One mother feels "desperate sense of waste and fear we are still not learning lessons" as military advisers deployed back to Helmand province to help in fight against Taliban
The mother of a British soldier maimed during the UK's eight-year-long Helmand campaign has spoken of her anger and feeling of waste after the town of Sangin was overrun by the Taliban.
Heavy fighting is continuing in the notorious town where fighting claimed the lives of 106 British troops, as the Afghan government attempts to relieve besieged pockets of troops.
British military advisers have flown from Kabul back to Helmand as part of a 300-strong Nato team trying to prop up Afghan forces in the district.
The MoD refused to comment on reports SAS troops were fighting in the area, but the Telegraph understands they are incorrect.
The majority of the town has been overrun by Taliban fighters and Afghan forces holding out in the remaining pockets are under siege.
Sangin saw the heaviest fighting of the Afghan campaign for Britain and claimed 106 British troops between 2006 and 2010.
The mother of one soldier badly injured in Afghanistan said news of the fall of the town brought a deep sense of anger.
Diane Dernie, mother of Ben Parkinson, who lost both legs and suffered brain damage near Sangin in 2006, said she felt "a desperate sense of waste and fear that we are still not learning lessons".
She said the Afghan campaign had been "under funded, under defined and under supported".
Photo: EPA
A spokesman for the Ministry of Defence in London said: "A small number of UK personnel have deployed to Camp Shorabak in Helmand province in an advisory role.

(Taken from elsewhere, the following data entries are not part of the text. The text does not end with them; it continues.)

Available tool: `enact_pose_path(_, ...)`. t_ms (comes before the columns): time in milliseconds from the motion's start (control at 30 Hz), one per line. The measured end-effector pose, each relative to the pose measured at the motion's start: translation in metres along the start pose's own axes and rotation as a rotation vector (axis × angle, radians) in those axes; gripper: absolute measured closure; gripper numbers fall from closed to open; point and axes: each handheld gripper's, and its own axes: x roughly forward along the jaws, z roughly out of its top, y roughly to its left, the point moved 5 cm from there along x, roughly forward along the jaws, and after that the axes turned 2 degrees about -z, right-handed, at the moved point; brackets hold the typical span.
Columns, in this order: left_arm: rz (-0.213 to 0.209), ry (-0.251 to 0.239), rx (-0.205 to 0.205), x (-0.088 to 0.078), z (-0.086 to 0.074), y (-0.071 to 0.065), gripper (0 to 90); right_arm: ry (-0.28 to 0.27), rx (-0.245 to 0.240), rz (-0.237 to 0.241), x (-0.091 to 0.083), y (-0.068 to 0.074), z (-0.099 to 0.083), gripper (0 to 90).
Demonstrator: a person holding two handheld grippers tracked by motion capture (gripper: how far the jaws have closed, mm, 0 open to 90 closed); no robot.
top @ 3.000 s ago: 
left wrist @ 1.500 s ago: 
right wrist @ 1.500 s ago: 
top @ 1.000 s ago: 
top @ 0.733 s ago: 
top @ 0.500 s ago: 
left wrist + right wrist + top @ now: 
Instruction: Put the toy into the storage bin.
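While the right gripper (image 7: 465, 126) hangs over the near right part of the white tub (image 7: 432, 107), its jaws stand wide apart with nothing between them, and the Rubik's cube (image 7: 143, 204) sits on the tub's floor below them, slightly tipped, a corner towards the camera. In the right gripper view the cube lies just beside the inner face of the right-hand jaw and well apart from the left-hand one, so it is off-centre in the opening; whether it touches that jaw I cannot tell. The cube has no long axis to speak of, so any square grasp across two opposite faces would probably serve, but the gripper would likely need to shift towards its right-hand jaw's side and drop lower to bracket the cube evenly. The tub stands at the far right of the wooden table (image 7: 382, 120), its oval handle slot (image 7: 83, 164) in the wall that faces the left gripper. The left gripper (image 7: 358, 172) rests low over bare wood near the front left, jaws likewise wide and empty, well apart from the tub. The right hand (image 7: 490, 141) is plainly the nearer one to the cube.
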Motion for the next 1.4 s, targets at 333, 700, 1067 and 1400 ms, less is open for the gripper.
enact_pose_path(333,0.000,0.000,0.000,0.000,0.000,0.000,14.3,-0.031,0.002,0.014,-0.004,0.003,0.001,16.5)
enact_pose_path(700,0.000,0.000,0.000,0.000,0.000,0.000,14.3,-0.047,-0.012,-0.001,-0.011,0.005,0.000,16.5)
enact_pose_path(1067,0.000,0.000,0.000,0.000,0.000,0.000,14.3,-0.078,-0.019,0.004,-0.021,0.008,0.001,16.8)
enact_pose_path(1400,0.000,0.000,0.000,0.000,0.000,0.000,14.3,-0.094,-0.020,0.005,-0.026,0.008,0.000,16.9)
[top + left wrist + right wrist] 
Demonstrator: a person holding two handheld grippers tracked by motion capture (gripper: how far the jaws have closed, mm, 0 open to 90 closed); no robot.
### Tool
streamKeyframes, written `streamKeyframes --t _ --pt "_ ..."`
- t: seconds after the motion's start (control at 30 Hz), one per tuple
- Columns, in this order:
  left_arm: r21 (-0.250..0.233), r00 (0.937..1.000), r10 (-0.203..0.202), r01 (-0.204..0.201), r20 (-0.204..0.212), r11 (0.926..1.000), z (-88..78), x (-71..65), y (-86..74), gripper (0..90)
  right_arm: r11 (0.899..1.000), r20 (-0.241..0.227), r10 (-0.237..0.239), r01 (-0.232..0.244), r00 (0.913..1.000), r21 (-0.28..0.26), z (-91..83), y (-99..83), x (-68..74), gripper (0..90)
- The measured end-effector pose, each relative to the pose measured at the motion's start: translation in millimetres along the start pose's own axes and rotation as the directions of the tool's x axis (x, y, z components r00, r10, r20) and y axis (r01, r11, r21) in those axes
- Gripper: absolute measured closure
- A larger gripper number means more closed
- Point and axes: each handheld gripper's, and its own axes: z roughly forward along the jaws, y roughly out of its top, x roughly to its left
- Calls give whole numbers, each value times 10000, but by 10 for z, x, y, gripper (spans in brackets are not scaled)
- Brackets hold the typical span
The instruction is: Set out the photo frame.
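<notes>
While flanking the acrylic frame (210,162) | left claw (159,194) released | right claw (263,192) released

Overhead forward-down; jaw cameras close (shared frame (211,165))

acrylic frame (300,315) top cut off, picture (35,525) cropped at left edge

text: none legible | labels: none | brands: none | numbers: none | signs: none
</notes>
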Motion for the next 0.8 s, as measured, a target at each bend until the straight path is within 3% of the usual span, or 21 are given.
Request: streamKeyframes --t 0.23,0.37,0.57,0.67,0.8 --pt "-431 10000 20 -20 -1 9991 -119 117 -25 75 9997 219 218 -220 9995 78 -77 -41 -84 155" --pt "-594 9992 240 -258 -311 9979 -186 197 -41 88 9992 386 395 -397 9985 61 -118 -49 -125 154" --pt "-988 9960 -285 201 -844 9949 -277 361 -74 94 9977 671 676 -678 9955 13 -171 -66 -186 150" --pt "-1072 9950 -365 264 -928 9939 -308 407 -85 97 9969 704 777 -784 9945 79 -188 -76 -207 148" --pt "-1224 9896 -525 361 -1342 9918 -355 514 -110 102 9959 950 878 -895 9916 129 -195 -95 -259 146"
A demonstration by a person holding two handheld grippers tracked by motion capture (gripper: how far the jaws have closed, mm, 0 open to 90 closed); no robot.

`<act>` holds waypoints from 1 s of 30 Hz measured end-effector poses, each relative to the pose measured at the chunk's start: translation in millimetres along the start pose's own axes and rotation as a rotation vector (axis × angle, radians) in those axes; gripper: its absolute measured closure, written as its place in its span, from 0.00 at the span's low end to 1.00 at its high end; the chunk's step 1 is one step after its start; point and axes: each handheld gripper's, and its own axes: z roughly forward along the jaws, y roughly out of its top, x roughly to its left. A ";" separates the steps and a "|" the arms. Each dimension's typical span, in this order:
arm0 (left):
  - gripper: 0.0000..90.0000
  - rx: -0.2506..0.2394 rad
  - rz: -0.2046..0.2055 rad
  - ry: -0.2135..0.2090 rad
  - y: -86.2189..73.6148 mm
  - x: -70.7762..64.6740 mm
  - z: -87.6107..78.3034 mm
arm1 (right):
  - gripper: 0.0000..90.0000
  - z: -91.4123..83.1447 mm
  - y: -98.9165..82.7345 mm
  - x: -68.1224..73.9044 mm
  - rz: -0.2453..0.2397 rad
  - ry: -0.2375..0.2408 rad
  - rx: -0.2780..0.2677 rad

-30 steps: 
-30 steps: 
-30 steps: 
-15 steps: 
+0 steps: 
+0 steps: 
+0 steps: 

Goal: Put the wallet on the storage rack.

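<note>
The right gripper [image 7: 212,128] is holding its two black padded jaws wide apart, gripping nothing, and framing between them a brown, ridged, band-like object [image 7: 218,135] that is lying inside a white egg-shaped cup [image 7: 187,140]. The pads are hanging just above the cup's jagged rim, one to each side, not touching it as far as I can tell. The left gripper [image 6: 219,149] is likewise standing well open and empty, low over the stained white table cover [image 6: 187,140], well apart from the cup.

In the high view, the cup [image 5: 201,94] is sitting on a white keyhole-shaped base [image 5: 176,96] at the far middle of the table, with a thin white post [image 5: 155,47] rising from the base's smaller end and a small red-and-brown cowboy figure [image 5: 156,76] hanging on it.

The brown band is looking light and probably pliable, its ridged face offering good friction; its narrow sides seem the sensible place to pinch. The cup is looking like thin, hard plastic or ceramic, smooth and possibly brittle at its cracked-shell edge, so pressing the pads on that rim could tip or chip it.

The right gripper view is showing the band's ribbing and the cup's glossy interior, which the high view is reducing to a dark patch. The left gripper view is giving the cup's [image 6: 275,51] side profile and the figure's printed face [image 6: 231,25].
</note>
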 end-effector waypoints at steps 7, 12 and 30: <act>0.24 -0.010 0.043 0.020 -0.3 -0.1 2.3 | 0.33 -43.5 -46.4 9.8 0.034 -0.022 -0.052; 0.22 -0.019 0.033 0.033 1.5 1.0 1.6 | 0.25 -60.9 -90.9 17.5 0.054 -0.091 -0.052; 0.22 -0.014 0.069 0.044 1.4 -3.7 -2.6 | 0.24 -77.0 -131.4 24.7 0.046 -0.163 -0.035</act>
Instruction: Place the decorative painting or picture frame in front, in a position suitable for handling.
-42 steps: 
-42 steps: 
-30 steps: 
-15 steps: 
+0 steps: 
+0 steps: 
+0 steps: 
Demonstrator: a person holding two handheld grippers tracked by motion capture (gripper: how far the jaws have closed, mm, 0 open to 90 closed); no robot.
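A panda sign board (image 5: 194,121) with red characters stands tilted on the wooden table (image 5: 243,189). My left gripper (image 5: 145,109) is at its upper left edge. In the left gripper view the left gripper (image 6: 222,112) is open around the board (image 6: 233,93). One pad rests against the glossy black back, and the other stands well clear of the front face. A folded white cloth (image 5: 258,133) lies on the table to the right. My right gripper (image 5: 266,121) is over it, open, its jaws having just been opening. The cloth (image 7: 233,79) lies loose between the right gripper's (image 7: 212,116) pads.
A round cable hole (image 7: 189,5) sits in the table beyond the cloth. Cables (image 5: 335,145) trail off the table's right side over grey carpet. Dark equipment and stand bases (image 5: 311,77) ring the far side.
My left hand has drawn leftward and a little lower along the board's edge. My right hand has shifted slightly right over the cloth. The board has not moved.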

"These personnel are part of a larger Nato team which is providing advice to the Afghan National Army. They are not deployed in a combat role and will not deploy outside the camp."
'Additional US special forces have been sent to augment our Train, Advise, and Assist mission in Helmand'
US military spokesman
Security in Helmand has unravelled in the past 12 months since British and US forces pulled out of the province in October 2014. Several districts have briefly fallen and there has been heavy fighting close to Lashkar Gah, the provincial capital.
Britain has around 450 troops in the Afghan capital, Kabul, advising local troops and security forces, as well as a small special forces unit working alongside the Americans.
On Sunday, some 14 months after the departure of British combat troops from Afghanistan, Helmand's deputy governor, Mohammad Jan Rasulyar, was pleading with the Afghan government to send reinforcements, after the deaths of some 90 members of the Afghan security forces in the previous two days.
The Wall Street Journal reported that at least three American Special Forces Operational Detachment Alpha units, known as A-Teams, have been deployed in the area.
On Monday, local residents reported crippling food shortages in Sangin district, long seen as a hornet's nest of insurgent activity, after the Taliban began storming government buildings on Sunday.
"The Taliban have captured the police headquarters, the governor's office as well as the intelligence agency building in Sangin," deputy Helmand governor Mohammad Jan Rasoolyar told AFP.
"Fighting is escalating in the district."
General Lord Richards of Herstmonceux, former Chief of the Defence Staff and top Nato commander in Nato commander in Afghanistan, told The Times that Britain and its allies should be prepared to increase the number of support troops in the country if needed.
Photo: Christopher Pledger/The Telegraph
He said: "It is important that the West honours its commitment to protect the Afghan people as well as the memory of those who fought and died there to keep us safe from extremism."
Captain Doug Beattie, who served in southern Afghanistan, added: "It is looking like all of that blood, sweat and toil could have been for nothing.
"You have to ask yourself the question: why is it all failing? Was it all for nothing?"
From the start of operations in October 2001, 456 British forces personnel or MoD civilians were killed while serving in Afghanistan.
Photo: REUTERS
The former head of the Army told the BBC's today programme that Britain had "limited resources" since the army was cut by 20 per cent and the Government "must decide what their priority is."
Lord Dannatt, the former Chief of the General Staff, said he personally believed Syria and Libya were more of a priority than Afghanistan.
He said: “I think the Government has a strategic choice that it’s going to have to have to think long and hard about. The Government has got to decide what its priority is.
“Something, however, must be done, because just looking at what is going on in the wider world against the jihadi threat - looking at our television screens, ringing our hands and shaking our heads will not make it go away.
"We have got to do more right across the board. The Government has got to decide where we are going to do it, and how much we are going to do it. Do we really actually want to win this?”
“My own view is that I think Afghanistan now is of a lower priority than thinking about Libya and possibly thinking about Syria.”
Julian Lewis, the Conservative chair of the defence select committee, told the BBC: "We should resist getting drawn in permanently to build up a nation that's not ready for it."
He added that what Britain needed was "a mixture of special forces supported by air power in support of friendly ground forces."